The module explains Stokes' formula

∂S ω = ∫S ∂ω
ω is a differential p-form in n-variables;
S is a "nice" (n+1)-dimensional region in Euclidean space ℝn+1;
∂S denotes the boundary of the region S;
∂ω denotes the exterior derivative of the form ω

It's a good topic for a university in the West of Ireland since George Gabriel Stokes was born and brought up in Skreen, County Sligo. The formula is best explained using the differential forms language of lie Cartan. The module covers
  • the case p=0 (8 lectures),
  • the case p=1 (8 lectures),
  • the case p≥ 2 (8 lectures),
  • and explains how Stokes' formula can be applied to

  • the usual problems of multivariate calculus,
  • financial mathematics,
  • electromagnetism.

Module Coordinates

  • Lecturer: Prof Graham Ellis
  • Lectures: Mon 11am in Anderson and Wed 11am in AM200
  • Tutorials: 6pm in ADB-1020 on Tuesdays and 12pm on Fridays in BLE 1006 (Block E - old Engineering Building). The tutor on Tuesday is Kelvin Kileen and the tutor on Friday is Adib Makroon.
  • Recomended text: Most of the homework questions are taken from Murray Spiegel's elementary level book: Advanced Calculus (Schaum's Outline Series).

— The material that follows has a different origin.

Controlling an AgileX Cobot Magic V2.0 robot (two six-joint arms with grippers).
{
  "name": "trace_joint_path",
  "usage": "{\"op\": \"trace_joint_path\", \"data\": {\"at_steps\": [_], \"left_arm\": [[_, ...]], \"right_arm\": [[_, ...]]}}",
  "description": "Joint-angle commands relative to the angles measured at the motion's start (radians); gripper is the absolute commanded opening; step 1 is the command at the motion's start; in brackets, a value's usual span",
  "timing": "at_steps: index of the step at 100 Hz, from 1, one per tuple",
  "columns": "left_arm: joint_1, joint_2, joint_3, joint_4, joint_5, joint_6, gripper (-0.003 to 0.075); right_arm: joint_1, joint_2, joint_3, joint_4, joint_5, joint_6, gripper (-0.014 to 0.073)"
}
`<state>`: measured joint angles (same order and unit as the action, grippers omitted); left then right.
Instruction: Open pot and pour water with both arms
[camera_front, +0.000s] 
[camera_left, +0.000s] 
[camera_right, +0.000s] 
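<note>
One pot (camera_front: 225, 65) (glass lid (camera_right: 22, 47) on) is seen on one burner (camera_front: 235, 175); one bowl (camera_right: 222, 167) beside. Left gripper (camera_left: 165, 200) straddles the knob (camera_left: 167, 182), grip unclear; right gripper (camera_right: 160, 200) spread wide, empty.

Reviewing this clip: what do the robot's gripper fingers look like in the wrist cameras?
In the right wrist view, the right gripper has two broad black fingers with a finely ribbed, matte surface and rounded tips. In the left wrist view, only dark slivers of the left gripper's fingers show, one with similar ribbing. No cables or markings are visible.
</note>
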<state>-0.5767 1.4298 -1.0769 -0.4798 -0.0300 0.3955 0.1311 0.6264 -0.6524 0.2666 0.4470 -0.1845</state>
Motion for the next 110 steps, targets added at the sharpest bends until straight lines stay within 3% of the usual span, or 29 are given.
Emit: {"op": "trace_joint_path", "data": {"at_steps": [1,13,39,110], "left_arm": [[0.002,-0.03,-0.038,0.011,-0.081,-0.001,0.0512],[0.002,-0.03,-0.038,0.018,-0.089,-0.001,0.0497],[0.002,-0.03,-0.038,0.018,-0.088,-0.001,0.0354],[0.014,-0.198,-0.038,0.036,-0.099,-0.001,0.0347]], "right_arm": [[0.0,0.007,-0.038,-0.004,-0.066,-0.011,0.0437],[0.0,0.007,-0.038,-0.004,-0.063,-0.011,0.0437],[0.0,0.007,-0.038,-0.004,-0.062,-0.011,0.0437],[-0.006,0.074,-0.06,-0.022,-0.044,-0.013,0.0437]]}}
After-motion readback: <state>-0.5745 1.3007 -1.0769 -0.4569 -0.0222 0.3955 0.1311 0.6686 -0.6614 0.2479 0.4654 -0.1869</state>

I recommend that you buy this book.
  • Problem sheet: available here.
  • Module Website: Information and module documents will be posted to this site, which is linked from the Blackboard MA2286 Differential Forms pages. Blackboard will also be used for announcements and for posting grades.

Module Assessment

  • The end of semester exam is worth 70% of the total module assessment. It will consist of five questions each with three equally weighted parts. Each question part is worth 9 points and the exam score is capped at 100 points.

    A sample exam paper can be found here.
  • The continuous assessment contributes 30% to the total module score. It consists of three in-class tests, each consisting of five problems based on problems from the problem sheet.

Supplementary Material and News

CLICKER OPINION POLLING may be used in some lectures.


Are you an FM student asking why we are making you study differential forms? For one answer take a look at this paper on "Applying Exterior Differential Calculus to Economics: a Presentation and Some New Results", and this paper on "Exterior Calculus: Economic Profit Dynamics", or just Google "exterior caclulus" and "Economics" and browse through the many articles and books that you hit. The MA2286 module aims to give you the ability to benefit from such research articles and books in financial mathematics!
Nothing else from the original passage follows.